Records for the exercise:
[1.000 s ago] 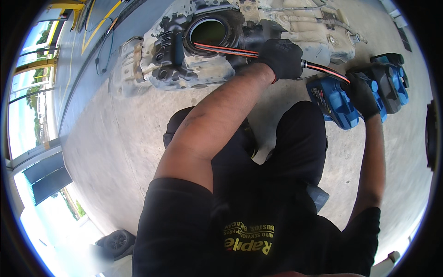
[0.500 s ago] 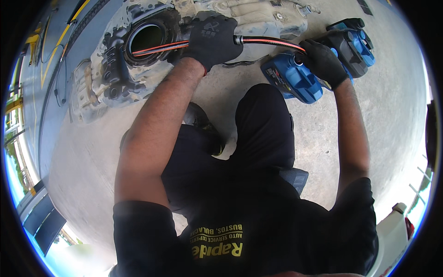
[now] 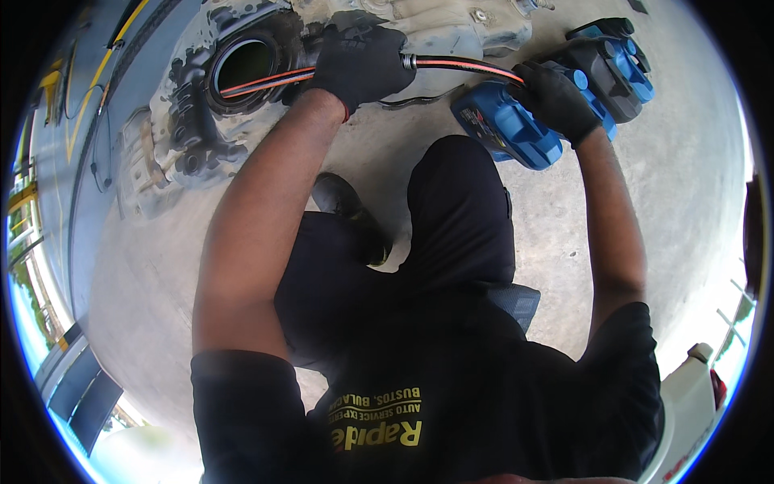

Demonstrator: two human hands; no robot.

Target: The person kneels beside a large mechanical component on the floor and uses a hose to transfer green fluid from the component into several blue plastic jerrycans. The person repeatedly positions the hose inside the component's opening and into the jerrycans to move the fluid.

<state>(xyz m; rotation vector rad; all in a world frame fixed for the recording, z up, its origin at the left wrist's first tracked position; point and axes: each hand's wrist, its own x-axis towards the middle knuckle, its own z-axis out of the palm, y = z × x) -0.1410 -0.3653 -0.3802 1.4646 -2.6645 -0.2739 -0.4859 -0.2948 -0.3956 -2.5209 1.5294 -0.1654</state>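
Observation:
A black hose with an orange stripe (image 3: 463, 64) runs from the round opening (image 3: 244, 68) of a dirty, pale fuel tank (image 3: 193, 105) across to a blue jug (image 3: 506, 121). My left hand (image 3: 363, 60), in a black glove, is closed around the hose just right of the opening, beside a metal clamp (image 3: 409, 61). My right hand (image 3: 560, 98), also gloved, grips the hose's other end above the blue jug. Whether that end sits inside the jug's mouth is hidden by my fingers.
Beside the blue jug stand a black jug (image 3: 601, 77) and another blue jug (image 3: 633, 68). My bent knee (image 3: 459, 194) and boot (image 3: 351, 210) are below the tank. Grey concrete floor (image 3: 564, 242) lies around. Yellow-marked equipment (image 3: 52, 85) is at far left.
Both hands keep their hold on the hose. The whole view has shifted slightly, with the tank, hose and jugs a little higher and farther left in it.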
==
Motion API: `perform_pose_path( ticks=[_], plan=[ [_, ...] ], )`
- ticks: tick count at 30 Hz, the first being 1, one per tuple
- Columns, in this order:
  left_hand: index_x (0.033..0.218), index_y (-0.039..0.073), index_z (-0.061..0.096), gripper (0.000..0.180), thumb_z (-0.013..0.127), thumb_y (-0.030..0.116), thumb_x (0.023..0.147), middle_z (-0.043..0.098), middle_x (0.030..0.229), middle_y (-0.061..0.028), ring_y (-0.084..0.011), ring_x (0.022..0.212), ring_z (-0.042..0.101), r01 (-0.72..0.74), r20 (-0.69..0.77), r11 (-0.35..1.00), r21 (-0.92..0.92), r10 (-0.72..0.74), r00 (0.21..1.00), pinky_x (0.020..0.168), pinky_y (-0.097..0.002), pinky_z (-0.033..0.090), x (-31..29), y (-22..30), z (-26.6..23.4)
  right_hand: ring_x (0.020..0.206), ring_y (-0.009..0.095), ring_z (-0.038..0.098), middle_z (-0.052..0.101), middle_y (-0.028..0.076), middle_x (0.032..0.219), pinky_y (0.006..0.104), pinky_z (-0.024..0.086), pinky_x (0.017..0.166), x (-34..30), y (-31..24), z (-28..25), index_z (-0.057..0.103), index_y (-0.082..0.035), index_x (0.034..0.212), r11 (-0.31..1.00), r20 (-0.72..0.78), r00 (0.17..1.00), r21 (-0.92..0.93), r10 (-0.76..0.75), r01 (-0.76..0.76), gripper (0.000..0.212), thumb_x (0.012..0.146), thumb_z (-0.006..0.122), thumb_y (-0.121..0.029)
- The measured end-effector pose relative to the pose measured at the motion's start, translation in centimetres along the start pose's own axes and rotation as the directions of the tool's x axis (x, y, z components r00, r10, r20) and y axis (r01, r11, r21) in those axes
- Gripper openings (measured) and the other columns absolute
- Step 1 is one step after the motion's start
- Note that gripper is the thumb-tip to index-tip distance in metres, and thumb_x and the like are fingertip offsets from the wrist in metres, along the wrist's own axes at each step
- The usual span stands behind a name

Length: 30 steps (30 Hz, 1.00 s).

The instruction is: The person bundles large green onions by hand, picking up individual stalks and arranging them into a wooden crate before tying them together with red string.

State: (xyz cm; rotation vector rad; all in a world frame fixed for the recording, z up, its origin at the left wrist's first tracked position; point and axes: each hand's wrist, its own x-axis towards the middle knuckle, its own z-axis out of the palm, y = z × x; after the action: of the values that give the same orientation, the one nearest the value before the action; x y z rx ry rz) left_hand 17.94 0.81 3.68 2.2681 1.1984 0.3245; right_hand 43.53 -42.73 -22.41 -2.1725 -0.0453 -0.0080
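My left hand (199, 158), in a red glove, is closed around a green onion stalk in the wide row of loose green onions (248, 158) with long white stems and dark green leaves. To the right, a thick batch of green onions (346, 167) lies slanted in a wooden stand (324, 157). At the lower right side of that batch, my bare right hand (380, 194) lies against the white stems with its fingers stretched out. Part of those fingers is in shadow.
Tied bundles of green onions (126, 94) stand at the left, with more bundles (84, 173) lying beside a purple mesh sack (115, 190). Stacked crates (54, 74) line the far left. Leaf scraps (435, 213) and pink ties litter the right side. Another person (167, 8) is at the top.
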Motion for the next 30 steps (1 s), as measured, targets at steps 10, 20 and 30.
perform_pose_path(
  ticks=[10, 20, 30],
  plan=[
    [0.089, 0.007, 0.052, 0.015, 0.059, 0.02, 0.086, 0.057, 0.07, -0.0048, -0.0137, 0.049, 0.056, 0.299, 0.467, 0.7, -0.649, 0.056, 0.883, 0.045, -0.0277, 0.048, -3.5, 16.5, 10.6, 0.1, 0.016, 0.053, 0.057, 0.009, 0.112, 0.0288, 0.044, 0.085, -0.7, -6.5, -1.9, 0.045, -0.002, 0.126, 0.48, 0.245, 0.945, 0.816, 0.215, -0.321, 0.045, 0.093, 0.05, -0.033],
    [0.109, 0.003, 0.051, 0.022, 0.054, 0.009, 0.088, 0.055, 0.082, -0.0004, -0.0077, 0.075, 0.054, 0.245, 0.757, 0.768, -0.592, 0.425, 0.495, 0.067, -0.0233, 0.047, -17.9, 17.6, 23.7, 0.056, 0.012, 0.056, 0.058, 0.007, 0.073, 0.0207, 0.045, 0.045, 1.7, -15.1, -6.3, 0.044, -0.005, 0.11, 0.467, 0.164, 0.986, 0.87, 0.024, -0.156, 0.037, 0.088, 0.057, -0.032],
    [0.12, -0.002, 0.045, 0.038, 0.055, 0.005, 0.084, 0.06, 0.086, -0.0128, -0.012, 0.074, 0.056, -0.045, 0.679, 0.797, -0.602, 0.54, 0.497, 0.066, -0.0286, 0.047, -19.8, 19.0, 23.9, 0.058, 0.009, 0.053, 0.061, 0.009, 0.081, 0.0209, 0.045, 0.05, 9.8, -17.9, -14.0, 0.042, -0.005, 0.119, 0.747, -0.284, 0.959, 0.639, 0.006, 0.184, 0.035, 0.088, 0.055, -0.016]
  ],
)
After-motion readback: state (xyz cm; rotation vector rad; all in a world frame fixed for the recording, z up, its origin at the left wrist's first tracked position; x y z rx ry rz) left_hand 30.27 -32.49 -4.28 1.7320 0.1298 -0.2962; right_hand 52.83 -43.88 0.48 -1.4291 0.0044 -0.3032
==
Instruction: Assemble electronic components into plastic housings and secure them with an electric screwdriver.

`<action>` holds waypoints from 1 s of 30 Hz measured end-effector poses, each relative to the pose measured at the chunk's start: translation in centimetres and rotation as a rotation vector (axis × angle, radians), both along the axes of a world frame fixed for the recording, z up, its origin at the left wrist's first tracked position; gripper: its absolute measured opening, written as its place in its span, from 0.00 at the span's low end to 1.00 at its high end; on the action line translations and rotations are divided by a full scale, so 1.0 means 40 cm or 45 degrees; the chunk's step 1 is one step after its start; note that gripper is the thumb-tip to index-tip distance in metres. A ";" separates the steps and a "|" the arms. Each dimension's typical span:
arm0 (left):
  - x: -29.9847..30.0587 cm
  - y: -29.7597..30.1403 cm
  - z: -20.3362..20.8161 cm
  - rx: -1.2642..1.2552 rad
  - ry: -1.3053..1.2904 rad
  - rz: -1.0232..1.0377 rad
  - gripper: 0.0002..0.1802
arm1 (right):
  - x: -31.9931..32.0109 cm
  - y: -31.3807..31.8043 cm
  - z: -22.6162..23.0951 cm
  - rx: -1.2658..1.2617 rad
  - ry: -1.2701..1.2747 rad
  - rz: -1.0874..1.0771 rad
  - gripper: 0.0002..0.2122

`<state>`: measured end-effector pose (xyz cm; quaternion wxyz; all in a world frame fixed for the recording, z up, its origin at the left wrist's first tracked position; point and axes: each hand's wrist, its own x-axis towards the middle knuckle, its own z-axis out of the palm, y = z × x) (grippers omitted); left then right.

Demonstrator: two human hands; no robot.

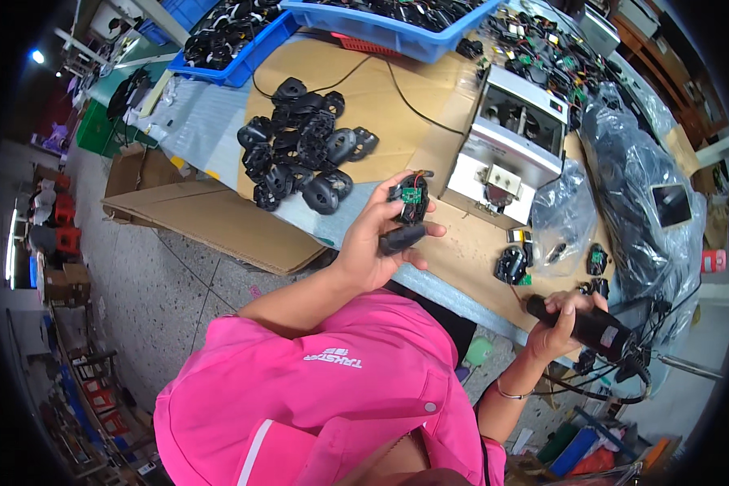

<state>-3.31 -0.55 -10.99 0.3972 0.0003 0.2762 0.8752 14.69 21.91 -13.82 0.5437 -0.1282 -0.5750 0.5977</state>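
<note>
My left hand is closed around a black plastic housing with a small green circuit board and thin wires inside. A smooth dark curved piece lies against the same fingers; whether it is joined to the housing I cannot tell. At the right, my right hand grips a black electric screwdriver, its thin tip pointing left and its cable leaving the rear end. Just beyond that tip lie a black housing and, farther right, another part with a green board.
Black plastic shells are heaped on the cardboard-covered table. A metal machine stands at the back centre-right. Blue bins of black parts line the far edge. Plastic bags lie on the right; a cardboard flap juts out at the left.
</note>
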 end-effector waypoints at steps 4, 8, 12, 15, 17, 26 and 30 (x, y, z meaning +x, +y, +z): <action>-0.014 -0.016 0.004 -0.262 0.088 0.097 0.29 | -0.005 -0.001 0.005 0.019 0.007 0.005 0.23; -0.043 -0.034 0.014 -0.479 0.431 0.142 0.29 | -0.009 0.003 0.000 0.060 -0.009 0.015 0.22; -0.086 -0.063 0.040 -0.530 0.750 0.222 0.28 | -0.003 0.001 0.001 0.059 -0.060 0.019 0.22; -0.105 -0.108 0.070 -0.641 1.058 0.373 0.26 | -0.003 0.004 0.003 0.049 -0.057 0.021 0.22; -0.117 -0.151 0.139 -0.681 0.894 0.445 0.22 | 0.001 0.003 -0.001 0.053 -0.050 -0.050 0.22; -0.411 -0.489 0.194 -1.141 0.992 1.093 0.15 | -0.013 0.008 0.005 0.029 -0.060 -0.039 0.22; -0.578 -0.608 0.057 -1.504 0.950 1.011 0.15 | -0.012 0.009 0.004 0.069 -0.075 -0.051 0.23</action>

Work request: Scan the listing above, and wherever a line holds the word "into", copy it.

Answer to this exercise:
Target: The person kneels beside a large mechanical component on the floor and uses a hose to transfer green fluid from the component into several blue plastic jerrycans. The person repeatedly positions the hose inside the component's opening and into the jerrycans to move the fluid.
The instruction is: The person bundles large green onions by hand, picking up individual stalks and arranging them into a wooden crate before tying them together with red string.
Instruction: Assemble electronic components into plastic housings and secure them with an electric screwdriver.

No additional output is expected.